As Part 1 closed, Bruce, Andi and I were headed out Barnard Road. Bruce drove, I talked, Andi watched for signs.
I babbled on about how Barnard was settled in 1866 when Barnard Burns filed his homestead claim on 160 acres and built a sawmill on the creek that tumbled through the land. He became the first postmaster, which explains the name of the tiny community. His son William was farming 80 acres of Barnard’s land in 1901, when this plat map was published, and was still farming it in 1931 when he died. Eventually the Boss family acquired the land, and most of it belongs to them today.
I digress. We were on a mission. We found the Barnard United Methodist Church, and Barnard Grange No. 689, and the Barnard cemetery. (If you look closely, you can see the church and the cemetery marked on the plat map.)
The one-room Barnard School is long gone, but the flagpole remains, next to the Grange Hall. A plaque on the big stone base says In loving memory of Sergeant Leslie T Shapton, Priv. Harry Potter, and Priv. Harold Cole, who gave their lives in France for their country 1917-1918. Erected by Barnard School.
That was the first mystery I wanted to solve. Who were those three?
Uh-oh, you’re thinking. Longtime readers may remember a journey that began with a Civil War flag. Now my beloved Civil War veterans may have to make room for another generation.

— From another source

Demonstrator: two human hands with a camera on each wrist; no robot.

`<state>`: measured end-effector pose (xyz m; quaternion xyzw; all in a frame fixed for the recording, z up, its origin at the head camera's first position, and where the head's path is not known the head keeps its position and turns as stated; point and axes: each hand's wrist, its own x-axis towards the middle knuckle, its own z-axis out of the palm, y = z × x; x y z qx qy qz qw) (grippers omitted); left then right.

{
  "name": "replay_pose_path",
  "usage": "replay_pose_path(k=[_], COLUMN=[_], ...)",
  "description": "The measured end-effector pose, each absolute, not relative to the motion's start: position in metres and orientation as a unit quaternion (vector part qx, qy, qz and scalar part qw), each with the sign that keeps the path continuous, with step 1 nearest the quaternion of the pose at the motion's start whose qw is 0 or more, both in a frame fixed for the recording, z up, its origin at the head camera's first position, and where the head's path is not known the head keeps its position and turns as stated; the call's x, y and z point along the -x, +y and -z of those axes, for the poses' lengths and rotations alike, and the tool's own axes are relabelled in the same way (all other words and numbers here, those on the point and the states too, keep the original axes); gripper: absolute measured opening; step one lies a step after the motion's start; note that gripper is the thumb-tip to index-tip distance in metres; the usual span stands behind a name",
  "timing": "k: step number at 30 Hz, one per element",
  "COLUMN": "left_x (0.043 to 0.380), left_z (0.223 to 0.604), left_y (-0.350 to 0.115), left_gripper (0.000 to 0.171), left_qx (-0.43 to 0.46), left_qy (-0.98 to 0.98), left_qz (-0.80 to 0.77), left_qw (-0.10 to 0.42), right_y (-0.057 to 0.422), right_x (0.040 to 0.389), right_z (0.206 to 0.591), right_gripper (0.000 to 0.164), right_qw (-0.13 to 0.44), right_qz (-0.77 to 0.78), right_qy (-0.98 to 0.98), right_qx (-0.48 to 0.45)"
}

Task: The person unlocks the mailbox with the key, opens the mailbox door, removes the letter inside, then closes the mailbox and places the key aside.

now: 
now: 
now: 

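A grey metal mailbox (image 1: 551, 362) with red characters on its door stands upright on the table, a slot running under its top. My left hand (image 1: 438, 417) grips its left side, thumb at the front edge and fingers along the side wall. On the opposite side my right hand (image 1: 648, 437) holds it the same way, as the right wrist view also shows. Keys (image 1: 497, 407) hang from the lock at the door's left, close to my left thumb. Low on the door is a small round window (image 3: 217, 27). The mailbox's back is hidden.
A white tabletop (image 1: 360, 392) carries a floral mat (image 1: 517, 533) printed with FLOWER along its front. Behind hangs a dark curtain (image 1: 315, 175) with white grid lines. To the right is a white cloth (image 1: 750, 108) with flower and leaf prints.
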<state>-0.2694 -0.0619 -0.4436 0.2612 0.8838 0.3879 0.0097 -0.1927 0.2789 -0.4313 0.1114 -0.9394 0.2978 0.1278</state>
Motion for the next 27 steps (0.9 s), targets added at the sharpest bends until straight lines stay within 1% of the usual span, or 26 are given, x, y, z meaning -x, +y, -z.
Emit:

Yes. I have been busy, and Bill Bennett has been helping me. Let’s begin with Leslie T. Shapton. That’s him all right, perched on his mother’s lap wearing a dress, just like all the other little boys born in 1897.
Leslie went to Barnard School through the eighth grade and graduated from Charlevoix High School in 1916. He must have done well, because in the fall he headed off to college in Ann Arbor. In April, 1917, the United States entered the Great War, and a lot of young men changed their plans.
Over there, over there,
Send the word, send the word over there
Leslie T. Shapton enlisted in the Marine Corps on January 24, 1918. He was 21 years old. By the end of the month he was in Company L at the Marine Barracks, Paris Island, South Carolina. He was there in February and in March, when, if I understand the records correctly, he qualified as a sharpshooter.
That the Yanks are coming, the Yanks are coming
The drums rum-tumming everywhere.
In April, 1918 he was at sea aboard the USS Henderson, on his way to France.
In May he was part of the 146th Co, Third Replacement Battalion, U.S. Marines, A.E.F. (American Expeditionary Force). In June he was attached to the Eighteenth Company, Second Battalion, Fifth Regiment.
So prepare, say a prayer, Send the word, send the word to beware
In July the regiment was part of the massive Second Battle of the Marne.
Leslie T. Shapton was near Vierzy on July 18. It’s that tiny little place on the rail line in the lower left corner of the map.
At the end of July the muster roll reported Staff returns not received . . . missing since offensive operation at Vierzy. The August muster roll reported S/Rs not received. . . . Missing since offensive operations at Vierzy, France.
It was early September when his parents received the first telegram. Missing in Action at Vierzy, it said. The next telegram came in October. Killed in Action, it said. Buried at Oise-Aisne, it said. In France.
We’ll be over, we’re coming over, And we won’t come back . . .
Elizabeth Bennett Shapton became the first Gold Star Mother of Charlevoix County. The American Legion Post in Charlevoix was named for her son. Her son. He was buried in France. She would see about that.
In March, 1921 the letter came. Leslie T. Shapton’s remains had been disinterred. They would be shipped to Hoboken, New Jersey. Hoboken. And then on to Charlevoix.
In May, 1921, an American Legion honor guard from Leslie T Shapton Post 226 accompanied his remains as they were reinterred at Brookside Cemetery in Charlevoix.
The last muster roll reported Shapton, Leslie T. Previously shown as missing in action should appear as KILLED in action July 18 1918, would have been awarded CHARACTER EXCELLENT had he been discharged.
Good to know.
I’m tired now. I’ll bet you’re tired, too, if you managed to get this far. And our long, long trip on Barnard Road has another part. Part 3. I leave you with this thought. It’s from a note Norm Veliquette sent today about Milton Township’s 150th Anniversary history.
The Milton book is a treasure. I’m glad to see lots of it devoted to pioneers who came and hung on. History sometimes focuses on those who came and made a splash, then left.